MR.ROBERTS: My Lord, it was made in connection with the collection of evidence for this Tribunal. As Your Lordship sees, it is headed, German War Crimes. Report on the Responsibility for the Killing of 50 R.A.F. Officers," and then it starts to say -- then it states the sources on which the material has been based. Your Lordship will see on the last page of the report the appendix, "Material upon which the foregoing report is based":

"1. Proceedings of Court of Inquiry held at Sagan.... 2. Statements of the following Allied witnesses.... 3. Statements taken from the following German.... 4. Photostat copy of the official list of dead, transmitted by the German Foreign Office to the Swiss Legation.... 5. Report of the Representative of the Protecting Power on his visit to Stalag Luft III on 5th June 1944."

THE TRIBUNAL (Mr. Biddle): Mr. Roberts, was this made for the Tribunal or for the War Crimes Commission?

MR. ROBERTS: It was made for this Trial.

THE TRIBUNAL (Mr. Biddle): Made for this Trial?

MR. ROBERTS: For this Trial.

THE TRIBUNAL (Mr. Biddle): By a general in the Army?

MR. ROBERTS: Yes, My Lord.

THE TRIBUNAL (Mr. Biddle): And he reported to whom?

MR. ROBERTS: My Lord, it was then submitted to the British Delegation for this Trial.

THE TRIBUNAL (Mr. Biddle): You mean the Prosecution?

MR. ROBERTS: Yes, My Lord.

THE TRIBUNAL (Mr. Biddle): So this is the report of a British general made to the British Prosecution?

MR. ROBERTS: My Lord, I would not quite, with respect, accept the phrase "report of a British general." I would say "a report of a government department." It is signed and certified by a British general.
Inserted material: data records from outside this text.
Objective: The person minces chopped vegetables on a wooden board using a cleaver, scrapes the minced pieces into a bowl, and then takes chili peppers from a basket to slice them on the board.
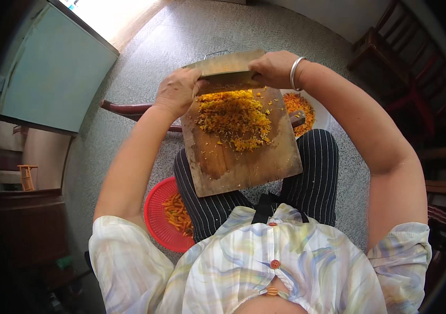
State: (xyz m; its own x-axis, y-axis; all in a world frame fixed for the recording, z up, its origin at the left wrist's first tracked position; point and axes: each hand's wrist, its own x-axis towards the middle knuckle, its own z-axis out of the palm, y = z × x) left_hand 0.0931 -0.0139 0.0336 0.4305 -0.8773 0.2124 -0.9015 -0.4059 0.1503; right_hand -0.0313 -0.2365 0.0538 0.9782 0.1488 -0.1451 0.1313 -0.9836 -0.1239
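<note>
A worn wooden chopping board (242, 172) lies in front of me, its near end at my thighs. Finely chopped orange-yellow peppers (234, 117) are heaped on its upper half. Along the far side of the heap, a broad metal cleaver blade (226, 83) stretches between my hands. My left hand (177, 90) grips the blade's left end, while my right hand (276, 70), with a silver bangle at the wrist, grips the right end. The cleaver's handle is not clearly visible.
A red plastic basket (154, 212) holding whole orange chillies sits by my left leg. Right of the board is a pale basin (323, 112) with chopped peppers (298, 108). Dark red wooden legs (128, 111) jut from under the board. Wooden chairs (380, 51) stand far right.
</note>
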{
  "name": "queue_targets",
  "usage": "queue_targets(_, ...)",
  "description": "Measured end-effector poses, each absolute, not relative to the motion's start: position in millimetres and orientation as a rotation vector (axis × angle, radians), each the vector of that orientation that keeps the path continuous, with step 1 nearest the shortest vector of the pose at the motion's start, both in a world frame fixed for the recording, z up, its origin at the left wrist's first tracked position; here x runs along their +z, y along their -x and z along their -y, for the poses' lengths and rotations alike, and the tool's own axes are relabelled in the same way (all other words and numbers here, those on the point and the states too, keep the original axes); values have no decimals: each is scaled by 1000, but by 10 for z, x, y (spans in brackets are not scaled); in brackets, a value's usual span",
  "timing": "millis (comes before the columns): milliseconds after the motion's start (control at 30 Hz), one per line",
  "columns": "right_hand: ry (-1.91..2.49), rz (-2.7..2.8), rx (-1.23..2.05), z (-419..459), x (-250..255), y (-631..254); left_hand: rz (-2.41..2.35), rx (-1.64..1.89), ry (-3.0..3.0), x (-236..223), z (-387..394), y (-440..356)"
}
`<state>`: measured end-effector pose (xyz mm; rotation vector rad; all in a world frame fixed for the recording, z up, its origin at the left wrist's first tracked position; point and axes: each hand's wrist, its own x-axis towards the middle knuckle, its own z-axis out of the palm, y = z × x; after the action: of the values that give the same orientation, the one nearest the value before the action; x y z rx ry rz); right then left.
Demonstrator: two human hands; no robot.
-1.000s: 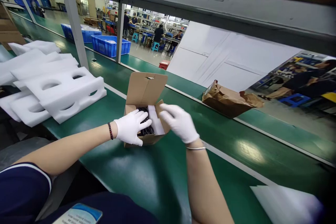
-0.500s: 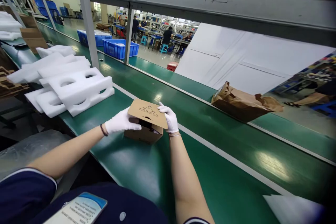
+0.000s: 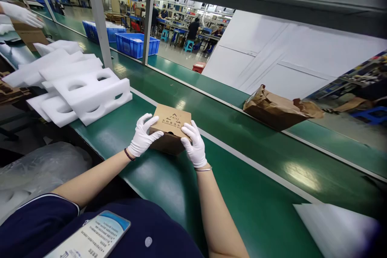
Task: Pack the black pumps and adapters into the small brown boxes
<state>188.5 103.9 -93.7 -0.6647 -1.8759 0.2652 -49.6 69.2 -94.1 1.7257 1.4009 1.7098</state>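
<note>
A small brown cardboard box (image 3: 171, 120) with printed lettering on its lid sits on the green conveyor belt (image 3: 248, 193), lid folded down. My left hand (image 3: 142, 136), in a white glove, presses against the box's left front corner with fingers spread. My right hand (image 3: 193, 144), also gloved, holds the box's right front edge with fingers curled over the lid. Whatever is inside the box is hidden.
White foam inserts (image 3: 78, 94) are piled on the left. A crumpled brown paper bag (image 3: 278, 109) lies on the far belt. A white foam sheet (image 3: 335, 229) lies at bottom right. Another person's gloved hand (image 3: 22, 14) reaches over a carton at far left. Blue crates (image 3: 136, 44) stand beyond.
The box was open with black contents showing; the lid has been folded down and now lies closed. Both hands moved from inside the box to its front edge.
</note>
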Motion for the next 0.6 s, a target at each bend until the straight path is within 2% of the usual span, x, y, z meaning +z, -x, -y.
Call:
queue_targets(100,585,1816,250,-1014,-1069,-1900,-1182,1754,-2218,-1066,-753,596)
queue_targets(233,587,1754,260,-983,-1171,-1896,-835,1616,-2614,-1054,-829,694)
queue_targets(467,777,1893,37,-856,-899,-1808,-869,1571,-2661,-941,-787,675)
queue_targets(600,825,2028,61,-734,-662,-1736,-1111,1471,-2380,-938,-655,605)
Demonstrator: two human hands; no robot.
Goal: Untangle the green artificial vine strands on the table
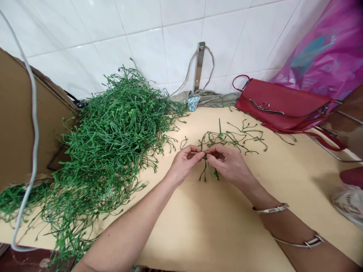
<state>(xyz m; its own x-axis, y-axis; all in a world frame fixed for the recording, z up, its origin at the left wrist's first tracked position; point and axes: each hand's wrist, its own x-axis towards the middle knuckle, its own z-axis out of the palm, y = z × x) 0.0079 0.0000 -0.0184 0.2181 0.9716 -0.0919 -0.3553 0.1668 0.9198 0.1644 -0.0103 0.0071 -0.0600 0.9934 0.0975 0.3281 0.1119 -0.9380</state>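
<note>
Over the middle of the table, my left hand (185, 160) and my right hand (228, 162) meet with their fingertips pinched together. Between them is a thin green plastic plant stem (204, 172), its forked ends hanging below the fingers. Where the fingers meet, the exact joint is hidden. Just behind my hands lie several loose green sprigs (244, 136) with branching tips, and one short straight stalk (219, 125) points upward among them. To the left of my hands rises a big heap of the same green sprigs (119, 124).
A cardboard box (34, 121) and a white cable (34, 124) are at the left. Against the tiled wall sit a small blue-and-white cup (193, 102) and a grey cloth (217, 99). A red handbag (283, 100), purple plastic bag (326, 53) and clear bag (348, 204) are at the right.
</note>
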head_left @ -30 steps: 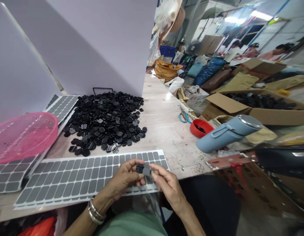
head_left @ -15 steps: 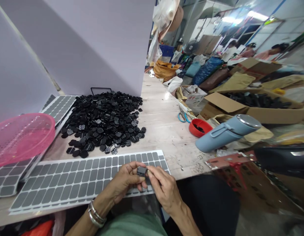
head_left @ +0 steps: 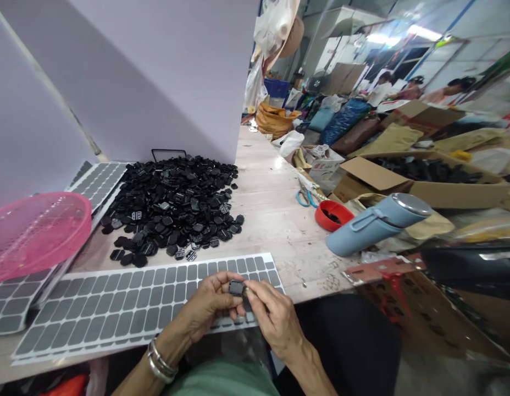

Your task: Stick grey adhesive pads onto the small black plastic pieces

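Observation:
A small black plastic piece [head_left: 236,287] with a grey face is pinched between the thumb and fingers of my left hand [head_left: 214,297]. My right hand [head_left: 271,313] is closed at the piece's right edge, its thumb and index finger pressed together there. Whether those fingertips grip the piece itself or something thin on it I cannot make out. Both hands are above a white sheet of grey rounded stickers [head_left: 127,300] lying along the table's front edge. Beyond the sheet is a heap of similar black pieces [head_left: 176,198], some showing white markings.
A pink plastic basket [head_left: 40,234] stands at the left, over more sticker sheets. To the right are blue-handled scissors [head_left: 306,198], a red bowl [head_left: 332,214] with dark bits and a tilted blue bottle [head_left: 374,225]. Cardboard boxes [head_left: 456,192] crowd beyond the table edge; people sit farther back.
The black piece has tilted slightly between my fingers, so more of its grey face shows. Both hands stay in nearly the same place; the view has shifted a little.

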Demonstrator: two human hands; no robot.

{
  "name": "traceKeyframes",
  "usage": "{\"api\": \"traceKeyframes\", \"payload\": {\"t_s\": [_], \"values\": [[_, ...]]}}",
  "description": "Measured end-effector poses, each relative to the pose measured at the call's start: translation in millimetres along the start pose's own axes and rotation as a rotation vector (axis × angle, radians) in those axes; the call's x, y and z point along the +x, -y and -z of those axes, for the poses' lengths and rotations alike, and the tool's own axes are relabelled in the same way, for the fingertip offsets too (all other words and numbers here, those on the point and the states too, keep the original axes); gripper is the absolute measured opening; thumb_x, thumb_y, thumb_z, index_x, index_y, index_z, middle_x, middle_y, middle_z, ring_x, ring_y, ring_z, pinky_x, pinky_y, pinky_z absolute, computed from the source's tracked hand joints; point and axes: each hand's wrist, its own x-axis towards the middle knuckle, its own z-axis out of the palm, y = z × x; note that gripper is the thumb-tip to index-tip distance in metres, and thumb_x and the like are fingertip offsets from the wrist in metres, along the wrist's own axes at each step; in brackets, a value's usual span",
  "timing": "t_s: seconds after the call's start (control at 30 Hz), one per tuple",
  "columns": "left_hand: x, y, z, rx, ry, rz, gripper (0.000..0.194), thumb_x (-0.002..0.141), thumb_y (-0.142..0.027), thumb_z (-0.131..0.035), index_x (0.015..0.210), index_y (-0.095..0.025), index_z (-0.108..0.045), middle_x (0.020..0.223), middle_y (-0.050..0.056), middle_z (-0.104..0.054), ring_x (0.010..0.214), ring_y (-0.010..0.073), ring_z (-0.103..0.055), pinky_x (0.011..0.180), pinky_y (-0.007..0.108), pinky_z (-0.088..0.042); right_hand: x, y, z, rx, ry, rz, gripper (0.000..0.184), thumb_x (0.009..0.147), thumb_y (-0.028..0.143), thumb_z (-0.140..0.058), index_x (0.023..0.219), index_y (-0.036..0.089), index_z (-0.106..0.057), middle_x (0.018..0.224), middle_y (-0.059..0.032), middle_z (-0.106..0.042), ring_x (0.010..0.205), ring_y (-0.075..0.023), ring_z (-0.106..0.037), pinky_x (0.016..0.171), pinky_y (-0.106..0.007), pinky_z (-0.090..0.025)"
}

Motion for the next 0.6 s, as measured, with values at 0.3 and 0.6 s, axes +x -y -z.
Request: {"api": "traceKeyframes", "payload": {"t_s": [0.3,0.6], "values": [[1.7,2.6,1.2,0.017,0.005,-0.015,0.040,0.065,-0.011,-0.075,0.102,-0.011,-0.060,0.065,0.005,-0.068,0.055,0.0122,-0.062,0.051,0.019,-0.047,-0.1,0.8,0.1,-0.096,0.033,0.008,0.027,0.096,0.018,-0.038,0.110,0.017,-0.060,0.088,-0.0085,-0.067,0.076,-0.0189,-0.066,0.067,-0.028,-0.052],[2.9,5.3,3.3,0.039,-0.024,-0.006,0.043,0.063,-0.013,-0.078,0.102,-0.011,-0.060,0.070,0.006,-0.068,0.059,0.0137,-0.064,0.052,0.020,-0.048,-1.7,-2.0,-3.4,-0.179,0.061,-0.002,0.028,0.097,0.020,-0.036,0.111,0.017,-0.061,0.089,-0.0090,-0.067,0.075,-0.0191,-0.066,0.065,-0.028,-0.052]]}}
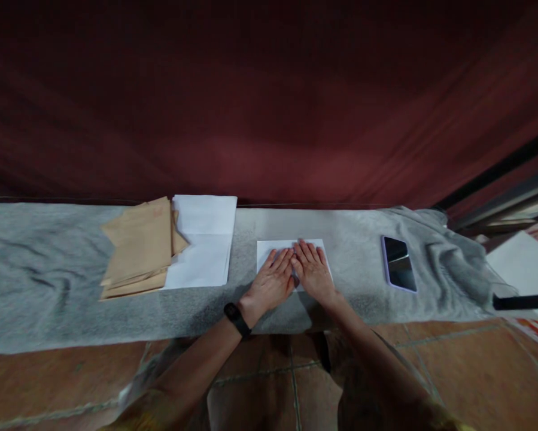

THE TRIBUNAL (Mr.Biddle): Yes.

MR. ROBERTS: My Lord, I submit most respectfully that My Lords may exactly read in Article 21: "The Tribunal shall take judicial notice of official governmental documents and reports of the United Nations.... "

My Lord, I submit that this is clearly an official governmental document, a report made by a department of the Army in London, a government department, for the purpose of this Trial.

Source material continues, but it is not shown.